**Exercise**:
Set down a word-for-word copy of the data below, limited to the lines from the first through the line with "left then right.".

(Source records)
------------------------------------

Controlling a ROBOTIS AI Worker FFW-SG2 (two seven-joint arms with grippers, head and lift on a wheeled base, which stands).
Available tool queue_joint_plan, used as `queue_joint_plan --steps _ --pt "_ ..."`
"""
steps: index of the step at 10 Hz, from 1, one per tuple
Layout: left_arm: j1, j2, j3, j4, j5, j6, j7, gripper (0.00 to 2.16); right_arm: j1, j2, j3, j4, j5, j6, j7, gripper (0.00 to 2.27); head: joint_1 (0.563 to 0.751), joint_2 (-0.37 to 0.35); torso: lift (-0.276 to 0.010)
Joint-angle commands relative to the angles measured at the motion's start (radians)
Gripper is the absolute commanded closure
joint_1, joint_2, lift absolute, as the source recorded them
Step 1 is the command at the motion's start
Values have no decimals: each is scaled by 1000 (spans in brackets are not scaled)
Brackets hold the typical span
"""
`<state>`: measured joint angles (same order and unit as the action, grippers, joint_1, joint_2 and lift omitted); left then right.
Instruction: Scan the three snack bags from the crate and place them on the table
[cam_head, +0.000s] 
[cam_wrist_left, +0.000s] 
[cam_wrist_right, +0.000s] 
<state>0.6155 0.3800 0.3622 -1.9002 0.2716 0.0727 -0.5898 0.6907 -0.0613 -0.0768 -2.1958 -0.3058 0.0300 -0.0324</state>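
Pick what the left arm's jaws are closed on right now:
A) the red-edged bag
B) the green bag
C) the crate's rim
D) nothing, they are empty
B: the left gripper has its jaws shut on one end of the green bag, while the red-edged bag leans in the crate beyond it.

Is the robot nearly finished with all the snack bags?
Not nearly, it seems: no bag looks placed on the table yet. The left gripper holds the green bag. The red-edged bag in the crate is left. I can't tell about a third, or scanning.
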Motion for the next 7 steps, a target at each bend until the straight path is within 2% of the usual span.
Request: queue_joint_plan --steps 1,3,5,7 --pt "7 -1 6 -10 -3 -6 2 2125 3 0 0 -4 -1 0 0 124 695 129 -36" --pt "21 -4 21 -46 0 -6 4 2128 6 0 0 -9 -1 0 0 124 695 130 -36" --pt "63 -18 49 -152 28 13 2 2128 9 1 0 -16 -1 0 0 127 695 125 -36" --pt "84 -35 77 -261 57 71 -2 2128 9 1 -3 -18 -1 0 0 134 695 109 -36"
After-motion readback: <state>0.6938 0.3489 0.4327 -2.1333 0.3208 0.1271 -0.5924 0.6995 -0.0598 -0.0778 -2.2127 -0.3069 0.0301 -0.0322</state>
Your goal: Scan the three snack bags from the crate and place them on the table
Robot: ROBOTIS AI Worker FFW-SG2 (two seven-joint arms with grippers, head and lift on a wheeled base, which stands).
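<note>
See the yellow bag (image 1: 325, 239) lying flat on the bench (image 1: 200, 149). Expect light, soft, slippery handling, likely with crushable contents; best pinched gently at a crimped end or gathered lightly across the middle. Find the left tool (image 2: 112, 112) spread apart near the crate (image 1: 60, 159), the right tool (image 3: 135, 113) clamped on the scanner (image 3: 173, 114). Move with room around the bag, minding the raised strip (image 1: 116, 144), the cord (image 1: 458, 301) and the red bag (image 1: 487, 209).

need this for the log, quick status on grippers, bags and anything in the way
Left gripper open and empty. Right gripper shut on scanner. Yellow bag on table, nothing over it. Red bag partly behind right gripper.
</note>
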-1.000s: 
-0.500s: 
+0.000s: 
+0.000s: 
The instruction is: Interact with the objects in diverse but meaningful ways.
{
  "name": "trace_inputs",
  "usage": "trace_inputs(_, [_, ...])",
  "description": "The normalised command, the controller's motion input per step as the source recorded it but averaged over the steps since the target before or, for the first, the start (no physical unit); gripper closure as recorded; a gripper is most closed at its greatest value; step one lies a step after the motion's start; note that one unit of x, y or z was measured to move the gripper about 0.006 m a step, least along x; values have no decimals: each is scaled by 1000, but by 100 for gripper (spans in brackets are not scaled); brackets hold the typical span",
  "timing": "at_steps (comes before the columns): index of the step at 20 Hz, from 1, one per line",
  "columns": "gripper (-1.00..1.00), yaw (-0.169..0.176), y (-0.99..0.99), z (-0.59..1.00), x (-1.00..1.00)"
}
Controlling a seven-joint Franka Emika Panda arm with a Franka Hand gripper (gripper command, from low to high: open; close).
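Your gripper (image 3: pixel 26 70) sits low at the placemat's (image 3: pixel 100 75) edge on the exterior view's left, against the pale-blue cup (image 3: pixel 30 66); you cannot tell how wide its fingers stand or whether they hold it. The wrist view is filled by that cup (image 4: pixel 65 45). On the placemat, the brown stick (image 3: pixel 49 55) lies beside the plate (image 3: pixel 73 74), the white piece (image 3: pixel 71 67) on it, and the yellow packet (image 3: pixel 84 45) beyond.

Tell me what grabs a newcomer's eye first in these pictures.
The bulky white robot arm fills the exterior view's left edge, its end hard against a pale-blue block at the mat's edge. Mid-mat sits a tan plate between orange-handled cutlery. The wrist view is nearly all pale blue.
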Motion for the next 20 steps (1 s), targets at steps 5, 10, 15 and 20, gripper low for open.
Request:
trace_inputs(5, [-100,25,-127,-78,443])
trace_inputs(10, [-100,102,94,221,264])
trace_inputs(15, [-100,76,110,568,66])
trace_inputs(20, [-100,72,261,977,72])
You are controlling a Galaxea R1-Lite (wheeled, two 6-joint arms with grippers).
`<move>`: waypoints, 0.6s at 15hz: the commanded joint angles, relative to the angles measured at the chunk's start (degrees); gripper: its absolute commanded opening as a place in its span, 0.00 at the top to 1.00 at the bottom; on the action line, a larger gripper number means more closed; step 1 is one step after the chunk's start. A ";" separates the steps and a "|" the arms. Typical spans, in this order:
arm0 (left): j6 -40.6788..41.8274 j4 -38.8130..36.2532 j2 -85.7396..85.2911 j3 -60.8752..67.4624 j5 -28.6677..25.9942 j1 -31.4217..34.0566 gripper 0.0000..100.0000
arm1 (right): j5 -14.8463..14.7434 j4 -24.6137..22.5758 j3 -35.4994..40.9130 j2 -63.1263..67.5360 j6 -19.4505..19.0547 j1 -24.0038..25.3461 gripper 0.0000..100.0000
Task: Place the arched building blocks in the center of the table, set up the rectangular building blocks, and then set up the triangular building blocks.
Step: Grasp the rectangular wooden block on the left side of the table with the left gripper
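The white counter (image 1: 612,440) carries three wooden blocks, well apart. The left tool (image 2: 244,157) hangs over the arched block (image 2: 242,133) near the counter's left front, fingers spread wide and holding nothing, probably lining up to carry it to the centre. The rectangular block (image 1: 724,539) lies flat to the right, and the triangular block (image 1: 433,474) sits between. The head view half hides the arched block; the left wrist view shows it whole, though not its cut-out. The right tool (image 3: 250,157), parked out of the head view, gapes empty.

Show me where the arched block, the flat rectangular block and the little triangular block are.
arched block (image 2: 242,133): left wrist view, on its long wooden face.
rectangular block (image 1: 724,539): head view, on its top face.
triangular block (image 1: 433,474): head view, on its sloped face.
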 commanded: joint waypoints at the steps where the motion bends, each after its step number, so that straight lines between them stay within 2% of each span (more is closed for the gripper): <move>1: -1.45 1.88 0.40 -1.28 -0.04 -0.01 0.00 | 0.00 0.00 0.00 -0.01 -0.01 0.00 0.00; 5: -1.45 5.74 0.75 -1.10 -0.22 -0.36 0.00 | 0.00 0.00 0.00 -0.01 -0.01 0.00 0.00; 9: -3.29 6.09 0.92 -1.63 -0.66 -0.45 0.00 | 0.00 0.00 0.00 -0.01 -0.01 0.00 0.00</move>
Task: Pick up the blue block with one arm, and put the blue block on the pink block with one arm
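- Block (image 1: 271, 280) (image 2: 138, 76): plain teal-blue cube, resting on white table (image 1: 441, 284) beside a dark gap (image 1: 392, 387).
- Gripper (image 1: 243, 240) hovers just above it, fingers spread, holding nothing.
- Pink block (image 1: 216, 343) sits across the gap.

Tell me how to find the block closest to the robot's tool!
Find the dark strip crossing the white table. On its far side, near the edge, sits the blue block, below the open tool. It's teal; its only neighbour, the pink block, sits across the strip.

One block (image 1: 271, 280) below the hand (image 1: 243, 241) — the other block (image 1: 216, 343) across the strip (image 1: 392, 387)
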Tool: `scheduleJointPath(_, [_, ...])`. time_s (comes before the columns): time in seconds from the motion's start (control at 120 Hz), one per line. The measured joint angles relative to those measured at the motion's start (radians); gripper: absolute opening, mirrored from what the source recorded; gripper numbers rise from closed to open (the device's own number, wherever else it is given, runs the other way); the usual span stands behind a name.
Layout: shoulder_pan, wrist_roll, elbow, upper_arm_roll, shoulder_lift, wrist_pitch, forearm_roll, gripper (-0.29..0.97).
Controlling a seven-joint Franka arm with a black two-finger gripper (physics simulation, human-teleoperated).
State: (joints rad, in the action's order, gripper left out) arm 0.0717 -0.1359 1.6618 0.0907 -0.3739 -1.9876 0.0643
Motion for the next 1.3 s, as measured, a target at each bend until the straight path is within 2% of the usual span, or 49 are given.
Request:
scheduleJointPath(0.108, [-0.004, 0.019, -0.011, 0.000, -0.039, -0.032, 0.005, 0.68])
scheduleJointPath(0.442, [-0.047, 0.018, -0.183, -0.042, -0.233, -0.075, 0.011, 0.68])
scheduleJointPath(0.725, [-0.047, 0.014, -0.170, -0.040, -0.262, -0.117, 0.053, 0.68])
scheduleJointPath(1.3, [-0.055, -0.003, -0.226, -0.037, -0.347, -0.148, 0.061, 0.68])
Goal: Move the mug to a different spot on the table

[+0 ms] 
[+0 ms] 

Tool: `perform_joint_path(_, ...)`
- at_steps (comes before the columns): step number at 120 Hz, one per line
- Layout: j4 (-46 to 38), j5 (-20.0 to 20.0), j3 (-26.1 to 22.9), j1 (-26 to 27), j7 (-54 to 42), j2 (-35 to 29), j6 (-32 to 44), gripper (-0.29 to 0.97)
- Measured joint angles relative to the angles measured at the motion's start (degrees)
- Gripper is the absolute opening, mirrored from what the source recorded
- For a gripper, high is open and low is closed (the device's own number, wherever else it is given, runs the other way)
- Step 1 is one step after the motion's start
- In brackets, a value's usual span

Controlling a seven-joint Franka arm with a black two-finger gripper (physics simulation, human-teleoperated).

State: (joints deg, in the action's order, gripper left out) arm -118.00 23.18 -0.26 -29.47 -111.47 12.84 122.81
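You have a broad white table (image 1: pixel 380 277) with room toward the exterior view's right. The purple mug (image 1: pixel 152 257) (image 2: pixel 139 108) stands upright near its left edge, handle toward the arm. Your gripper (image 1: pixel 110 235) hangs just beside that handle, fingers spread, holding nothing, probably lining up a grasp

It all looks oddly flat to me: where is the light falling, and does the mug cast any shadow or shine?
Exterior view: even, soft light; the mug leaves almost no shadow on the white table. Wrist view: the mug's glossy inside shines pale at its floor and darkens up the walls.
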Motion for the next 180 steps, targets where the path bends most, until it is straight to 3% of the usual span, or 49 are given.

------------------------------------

**Task result**:
Controlling a ROBOTIS AI Worker FFW-SG2 (two seven-joint arms with grippers, head and lift on a wheeled base, which stands).
Available tool queue_joint_plan, used as `queue_joint_plan --steps _ --pt "_ ..."`
"""
steps: index of the step at 10 Hz, from 1, one per tuple
Layout: left_arm: j1, j2, j3, j4, j5, j6, j7, gripper (0.00 to 2.16); right_arm: j1, j2, j3, j4, j5, j6, j7, gripper (0.00 to 2.27); head: joint_1 (0.563 to 0.751), joint_2 (-0.37 to 0.35); torso: lift (-0.276 to 0.010)
Joint-angle commands relative to the angles measured at the motion's start (radians)
Gripper is the absolute commanded closure
joint_1, joint_2, lift absolute, as the source recorded them
Step 1 is the command at the motion's start
Values have no decimals: each is scaled by 1000 (spans in brackets are not scaled)
Brackets hold the typical span
"""
`<state>`: measured joint angles (same order and unit as the action, grippers, joint_1, joint_2 and lift omitted); left then right.

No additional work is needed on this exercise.